Please restate the entire listing verbatim.

» GIVEN INFORMATION:
____________________

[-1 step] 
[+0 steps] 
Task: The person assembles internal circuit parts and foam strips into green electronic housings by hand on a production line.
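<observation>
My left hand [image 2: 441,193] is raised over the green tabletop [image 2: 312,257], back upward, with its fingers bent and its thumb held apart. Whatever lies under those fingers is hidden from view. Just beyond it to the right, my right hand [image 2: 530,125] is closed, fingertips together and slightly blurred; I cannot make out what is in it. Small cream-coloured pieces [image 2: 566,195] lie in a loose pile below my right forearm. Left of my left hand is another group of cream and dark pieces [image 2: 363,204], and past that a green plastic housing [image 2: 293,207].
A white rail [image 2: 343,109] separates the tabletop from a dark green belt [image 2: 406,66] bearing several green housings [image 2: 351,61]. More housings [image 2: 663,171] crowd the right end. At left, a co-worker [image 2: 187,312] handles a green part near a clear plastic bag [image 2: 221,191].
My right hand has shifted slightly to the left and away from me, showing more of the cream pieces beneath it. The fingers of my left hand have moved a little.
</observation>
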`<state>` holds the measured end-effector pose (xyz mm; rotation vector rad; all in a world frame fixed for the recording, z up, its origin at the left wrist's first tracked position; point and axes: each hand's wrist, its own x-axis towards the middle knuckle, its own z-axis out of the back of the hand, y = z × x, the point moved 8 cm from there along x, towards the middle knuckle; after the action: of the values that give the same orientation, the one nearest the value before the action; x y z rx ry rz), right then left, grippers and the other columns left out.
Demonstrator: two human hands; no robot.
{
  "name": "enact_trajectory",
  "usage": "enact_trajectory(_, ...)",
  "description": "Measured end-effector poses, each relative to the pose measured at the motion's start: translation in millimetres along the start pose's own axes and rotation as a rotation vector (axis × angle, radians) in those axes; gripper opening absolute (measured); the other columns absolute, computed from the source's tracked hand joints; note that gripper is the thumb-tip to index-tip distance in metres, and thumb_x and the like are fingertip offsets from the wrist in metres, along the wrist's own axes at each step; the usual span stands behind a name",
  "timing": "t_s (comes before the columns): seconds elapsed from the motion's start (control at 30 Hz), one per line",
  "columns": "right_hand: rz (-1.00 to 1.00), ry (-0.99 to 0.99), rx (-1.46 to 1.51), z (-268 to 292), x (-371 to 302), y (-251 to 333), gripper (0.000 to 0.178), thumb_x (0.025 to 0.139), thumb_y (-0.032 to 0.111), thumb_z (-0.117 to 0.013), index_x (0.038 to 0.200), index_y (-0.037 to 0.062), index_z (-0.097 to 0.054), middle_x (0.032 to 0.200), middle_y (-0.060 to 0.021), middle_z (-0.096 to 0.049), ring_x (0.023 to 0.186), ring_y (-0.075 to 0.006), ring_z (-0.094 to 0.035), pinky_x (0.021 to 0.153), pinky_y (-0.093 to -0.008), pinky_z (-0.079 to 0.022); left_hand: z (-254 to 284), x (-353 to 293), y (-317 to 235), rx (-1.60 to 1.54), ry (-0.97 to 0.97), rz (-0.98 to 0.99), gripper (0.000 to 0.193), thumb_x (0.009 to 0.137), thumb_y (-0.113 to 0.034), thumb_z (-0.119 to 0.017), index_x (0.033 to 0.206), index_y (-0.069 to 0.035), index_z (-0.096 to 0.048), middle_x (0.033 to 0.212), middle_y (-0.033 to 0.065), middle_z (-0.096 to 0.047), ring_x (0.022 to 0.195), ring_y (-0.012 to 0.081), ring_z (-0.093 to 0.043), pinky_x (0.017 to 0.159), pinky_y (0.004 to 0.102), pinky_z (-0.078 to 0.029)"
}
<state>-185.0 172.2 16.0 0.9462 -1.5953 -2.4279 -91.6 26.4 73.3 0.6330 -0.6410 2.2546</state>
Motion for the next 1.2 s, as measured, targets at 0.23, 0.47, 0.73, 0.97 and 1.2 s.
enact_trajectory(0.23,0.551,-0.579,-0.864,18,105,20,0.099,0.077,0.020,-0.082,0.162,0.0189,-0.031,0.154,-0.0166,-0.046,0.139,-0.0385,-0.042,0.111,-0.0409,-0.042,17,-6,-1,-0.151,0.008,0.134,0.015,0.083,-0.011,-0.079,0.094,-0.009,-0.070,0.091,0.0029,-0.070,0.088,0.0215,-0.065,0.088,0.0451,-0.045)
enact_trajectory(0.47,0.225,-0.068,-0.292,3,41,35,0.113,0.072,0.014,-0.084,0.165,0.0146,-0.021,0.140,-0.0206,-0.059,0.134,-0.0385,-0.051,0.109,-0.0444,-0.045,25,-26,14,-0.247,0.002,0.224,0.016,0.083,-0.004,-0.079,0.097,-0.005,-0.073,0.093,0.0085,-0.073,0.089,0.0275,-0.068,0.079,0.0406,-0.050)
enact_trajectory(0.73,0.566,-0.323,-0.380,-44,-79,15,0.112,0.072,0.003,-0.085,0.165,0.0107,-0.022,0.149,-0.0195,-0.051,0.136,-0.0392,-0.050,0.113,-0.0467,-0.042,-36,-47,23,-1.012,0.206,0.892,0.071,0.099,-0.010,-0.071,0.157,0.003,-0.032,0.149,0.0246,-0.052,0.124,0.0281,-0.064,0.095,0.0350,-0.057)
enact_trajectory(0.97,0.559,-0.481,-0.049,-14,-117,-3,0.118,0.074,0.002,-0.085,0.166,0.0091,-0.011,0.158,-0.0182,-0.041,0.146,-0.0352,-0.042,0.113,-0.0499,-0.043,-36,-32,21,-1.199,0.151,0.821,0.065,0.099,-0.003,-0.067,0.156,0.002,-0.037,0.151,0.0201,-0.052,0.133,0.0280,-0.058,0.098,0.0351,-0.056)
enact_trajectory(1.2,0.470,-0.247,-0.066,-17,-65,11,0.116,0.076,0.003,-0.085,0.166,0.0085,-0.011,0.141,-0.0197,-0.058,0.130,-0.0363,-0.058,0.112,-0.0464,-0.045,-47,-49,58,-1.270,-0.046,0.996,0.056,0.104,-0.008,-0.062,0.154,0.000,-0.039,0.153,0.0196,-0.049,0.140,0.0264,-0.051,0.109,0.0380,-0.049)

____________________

» RESPONSE TO THE TASK:
[-1 step] 
[+0 steps] 
Task: The person assembles internal circuit parts and foam strips into green electronic housings by hand on a production line.
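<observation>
My left hand [image 2: 441,193] is raised over the green tabletop [image 2: 312,257], back upward, with its fingers bent and its thumb held apart. Whatever lies under those fingers is hidden from view. Just beyond it to the right, my right hand [image 2: 530,125] is closed, fingertips together and slightly blurred; I cannot make out what is in it. Small cream-coloured pieces [image 2: 566,195] lie in a loose pile below my right forearm. Left of my left hand is another group of cream and dark pieces [image 2: 363,204], and past that a green plastic housing [image 2: 293,207].
A white rail [image 2: 343,109] separates the tabletop from a dark green belt [image 2: 406,66] bearing several green housings [image 2: 351,61]. More housings [image 2: 663,171] crowd the right end. At left, a co-worker [image 2: 187,312] handles a green part near a clear plastic bag [image 2: 221,191].
My right hand has shifted slightly to the left and away from me, showing more of the cream pieces beneath it. The fingers of my left hand have moved a little.
</observation>
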`<state>` holds the measured end-effector pose (xyz mm; rotation vector rad; all in a world frame fixed for the recording, z up, its origin at the left wrist's first tracked position; point and axes: each hand's wrist, its own x-axis towards the middle knuckle, its own z-axis out of the back of the hand, y = z × x, the point moved 8 cm from there along x, towards the middle knuckle; after the action: of the values that give the same orientation, the one nearest the value before the action; x y z rx ry rz), right then left, grippers and the other columns left out.
Demonstrator: two human hands; no robot.
{
  "name": "enact_trajectory",
  "usage": "enact_trajectory(_, ...)",
  "description": "Measured end-effector poses, each relative to the pose measured at the motion's start: translation in millimetres along the start pose's own axes and rotation as a rotation vector (axis × angle, radians) in those axes; gripper opening absolute (measured); the other columns absolute, computed from the source's tracked hand joints; note that gripper is the thumb-tip to index-tip distance in metres, and thumb_x and the like are fingertip offsets from the wrist in metres, along the wrist's own axes at each step; the usual span stands behind a name",
  "timing": "t_s (comes before the columns): seconds elapsed from the motion's start (control at 30 Hz), one per line",
  "columns": "right_hand: rz (-1.00 to 1.00), ry (-0.99 to 0.99), rx (-1.46 to 1.51), z (-268 to 292), x (-371 to 302), y (-251 to 333), gripper (0.000 to 0.178), thumb_x (0.025 to 0.139), thumb_y (-0.032 to 0.111), thumb_z (-0.117 to 0.013), index_x (0.038 to 0.200), index_y (-0.037 to 0.062), index_z (-0.097 to 0.054), middle_x (0.032 to 0.200), middle_y (-0.060 to 0.021), middle_z (-0.096 to 0.049), ring_x (0.023 to 0.186), ring_y (-0.075 to 0.006), ring_z (-0.094 to 0.035), pinky_x (0.021 to 0.153), pinky_y (-0.093 to -0.008), pinky_z (-0.079 to 0.022); left_hand: z (-254 to 284), x (-353 to 293), y (-317 to 235), rx (-1.60 to 1.54), ry (-0.97 to 0.97), rz (-0.98 to 0.99), gripper (0.000 to 0.193), thumb_x (0.009 to 0.137), thumb_y (-0.113 to 0.034), thumb_z (-0.119 to 0.017), index_x (0.033 to 0.206), index_y (-0.069 to 0.035), index_z (-0.096 to 0.048), middle_x (0.033 to 0.212), middle_y (-0.033 to 0.065), middle_z (-0.096 to 0.047), ring_x (0.022 to 0.195), ring_y (-0.012 to 0.081), ring_z (-0.093 to 0.043), pinky_x (0.017 to 0.159), pinky_y (0.004 to 0.102), pinky_z (-0.078 to 0.029)"
}
<state>-185.0 172.2 16.0 0.9462 -1.5953 -2.4279 -91.6 26.4 73.3 0.6330 -0.6410 2.2546</state>
Motion for the next 1.2 s, as measured, targets at 0.23, 0.47, 0.73, 0.97 and 1.2 s.
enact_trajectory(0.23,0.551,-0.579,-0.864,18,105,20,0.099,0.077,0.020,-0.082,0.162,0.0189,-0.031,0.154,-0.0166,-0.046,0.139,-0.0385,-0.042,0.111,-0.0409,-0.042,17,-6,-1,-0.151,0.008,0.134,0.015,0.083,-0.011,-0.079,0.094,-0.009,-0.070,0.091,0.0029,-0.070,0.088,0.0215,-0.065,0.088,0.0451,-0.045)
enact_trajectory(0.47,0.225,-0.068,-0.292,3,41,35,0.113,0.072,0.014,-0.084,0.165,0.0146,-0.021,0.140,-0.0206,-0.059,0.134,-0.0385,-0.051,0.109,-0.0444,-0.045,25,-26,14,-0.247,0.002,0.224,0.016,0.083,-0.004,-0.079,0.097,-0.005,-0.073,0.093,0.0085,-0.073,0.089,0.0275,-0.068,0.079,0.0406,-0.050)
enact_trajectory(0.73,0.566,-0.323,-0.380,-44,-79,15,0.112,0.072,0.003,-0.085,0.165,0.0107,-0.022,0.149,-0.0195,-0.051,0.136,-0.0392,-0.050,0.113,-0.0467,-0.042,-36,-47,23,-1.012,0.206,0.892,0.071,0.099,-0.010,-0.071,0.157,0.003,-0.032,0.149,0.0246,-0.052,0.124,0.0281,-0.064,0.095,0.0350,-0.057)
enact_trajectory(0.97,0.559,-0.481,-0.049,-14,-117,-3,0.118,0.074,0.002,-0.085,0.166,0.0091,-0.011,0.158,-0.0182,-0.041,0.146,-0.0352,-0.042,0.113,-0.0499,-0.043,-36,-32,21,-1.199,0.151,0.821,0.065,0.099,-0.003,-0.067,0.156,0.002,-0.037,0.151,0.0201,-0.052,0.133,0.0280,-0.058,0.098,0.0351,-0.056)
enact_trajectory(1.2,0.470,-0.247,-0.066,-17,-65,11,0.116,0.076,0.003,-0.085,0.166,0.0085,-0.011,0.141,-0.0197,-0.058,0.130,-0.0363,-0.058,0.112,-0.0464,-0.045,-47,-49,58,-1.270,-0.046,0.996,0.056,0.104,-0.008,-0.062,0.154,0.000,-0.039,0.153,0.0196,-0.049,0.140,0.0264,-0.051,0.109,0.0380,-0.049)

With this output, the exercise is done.